♦ Lil Hardin, dubbed “the first lady of jazz,” gets a loving ode in this biography in free verse. Raised by “Mama and Grandma / in Memphis, Tennessee, / two blocks from / wild, wailin’ Beale Street,” Lil was a precocious musician from childhood. But the night life of Beale Street with its “devil’s music” pulled her away from the proper, ladylike college life her mother wanted for her. She got a job at a music store and then won a place in an all-male band, an exceptional feat at the time. She met Louis Armstrong, a shy trumpet player, when they played in the same band. She told him he couldn’t stay playing second trumpet and was behind much of his success. “Dang, they were musical royalty— / inventing / a new kind of sound— / makin’ / jazz.” As she earlier demonstrated in Josephine (illustrated by Christian Robinson, 2014), Powell is a die-hard fan of jazz, and it shows in the hum of her lines. She writes in her introduction that she hopes this biography inspires readers “to explore early jazz—and makes you want to get up and dance.” On both counts, her writing succeeds. Himes’ ink-and-graphite illustrations are inspired by the time period and add to the immersive feel of the work. Brimming with a contagious love of jazz and its first lady, this work brings down the house. (notes, timeline, glossary, resources, sources, index)

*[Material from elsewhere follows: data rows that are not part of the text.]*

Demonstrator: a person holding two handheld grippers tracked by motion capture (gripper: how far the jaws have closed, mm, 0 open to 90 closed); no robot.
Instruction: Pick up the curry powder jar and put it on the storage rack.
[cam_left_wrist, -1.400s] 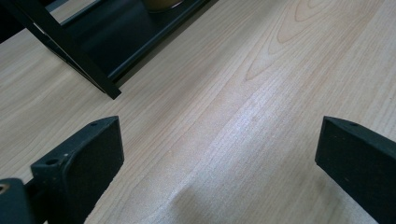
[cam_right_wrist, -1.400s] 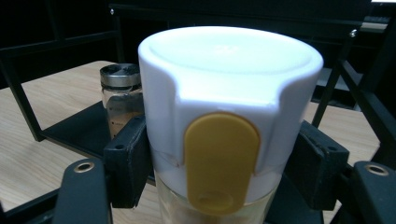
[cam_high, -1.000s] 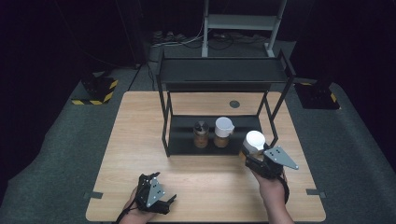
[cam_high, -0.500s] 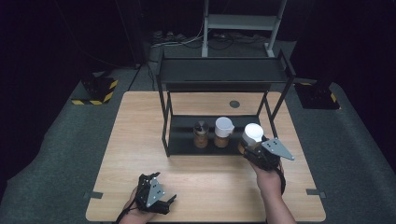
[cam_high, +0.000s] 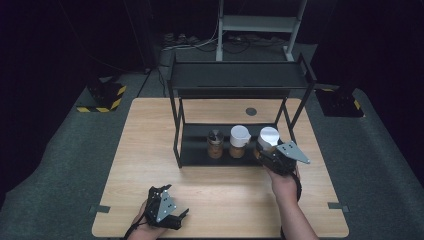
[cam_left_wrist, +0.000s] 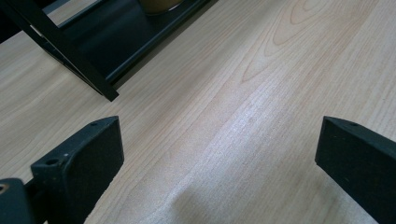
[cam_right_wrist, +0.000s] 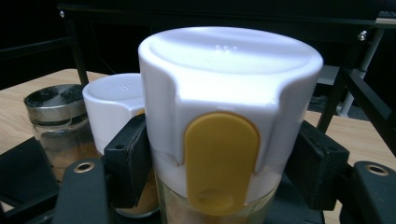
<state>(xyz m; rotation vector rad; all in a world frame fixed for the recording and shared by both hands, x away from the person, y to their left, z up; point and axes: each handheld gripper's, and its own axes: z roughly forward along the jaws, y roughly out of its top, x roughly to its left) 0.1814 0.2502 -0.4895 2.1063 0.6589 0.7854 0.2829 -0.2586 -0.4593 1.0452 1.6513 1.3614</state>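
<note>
Right gripper (cam_high: 267, 152) has a jar (cam_high: 268, 139) pinched between its jaws, one black pad on each side just under the white lid (cam_right_wrist: 229, 84). Up close in the right gripper view, the lid carries a yellow tab (cam_right_wrist: 222, 163) facing the camera, and below it there is clear glass with tan contents. In the high view the jar sits at the right end of the rack's lower shelf (cam_high: 195, 150), by the front edge; whether its base touches the shelf, I cannot tell.

Just beside it to the left stands a second white-lidded jar (cam_high: 239, 142), tan inside too, and left of that a smaller jar with a metal cap (cam_high: 215, 143). Three in a row along the shelf. The right gripper view shows the same line-up: the white-lidded one (cam_right_wrist: 114, 109) close behind the left pad, the metal-capped one (cam_right_wrist: 58, 121) farther out.

The rack (cam_high: 240, 80) is a black frame with a dark top shelf, standing toward the far side of a light wooden table (cam_high: 150, 130). A small dark disc (cam_high: 251, 111) is set in the tabletop behind it.

The person's right hand (cam_high: 284, 182) reaches in from the bottom edge, grey plate on top of the gripper.

Down at the near left, the left gripper (cam_high: 175, 220) lies low by the table's front edge, well apart from the rack. In the left gripper view its jaws are spread wide with bare wood between them, and a corner of the rack's foot (cam_left_wrist: 74, 51) is ahead.
</note>
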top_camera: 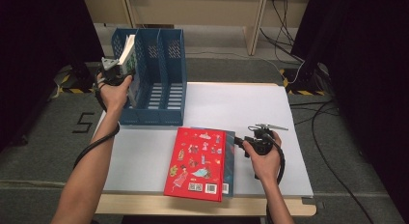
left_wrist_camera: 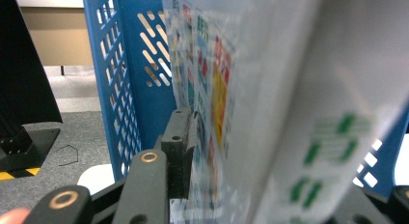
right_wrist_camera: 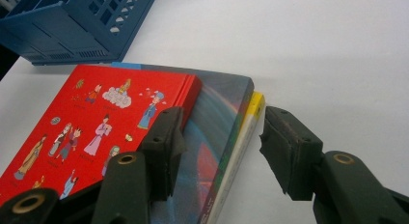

—Kirkus Reviews, STARRED review
This biography in verse tells the story of Lil Hardin Armstrong, the first lady of jazz and Louis Armstrong’s first wife. While the book starts with Hardin Armstrong’s birth, most of the text focuses on her time as a jazz pianist in the 1920s and her influential role in Louis Armstrong’s success. The poetry is free form and peppered with bits of scat as an ode to early jazz, and it works well as a vehicle to tell the story of such a strong figure in this movement. Hardin Armstrong’s life is compelling, and readers will be inspired by her perseverance and rise to success in a male-dominated field and in the face of segregation. However, details about her life are less realized than in a typical biography partly because of the book’s lyrical format. Thankfully Powell includes a variety of back matter including more information on Hardin Armstrong, jazz music, and the rise of jazz clubs in the 1920s. The charming illustrations nicely enhance the text. VERDICT Recommended for most libraries, especially where biographies circulate well.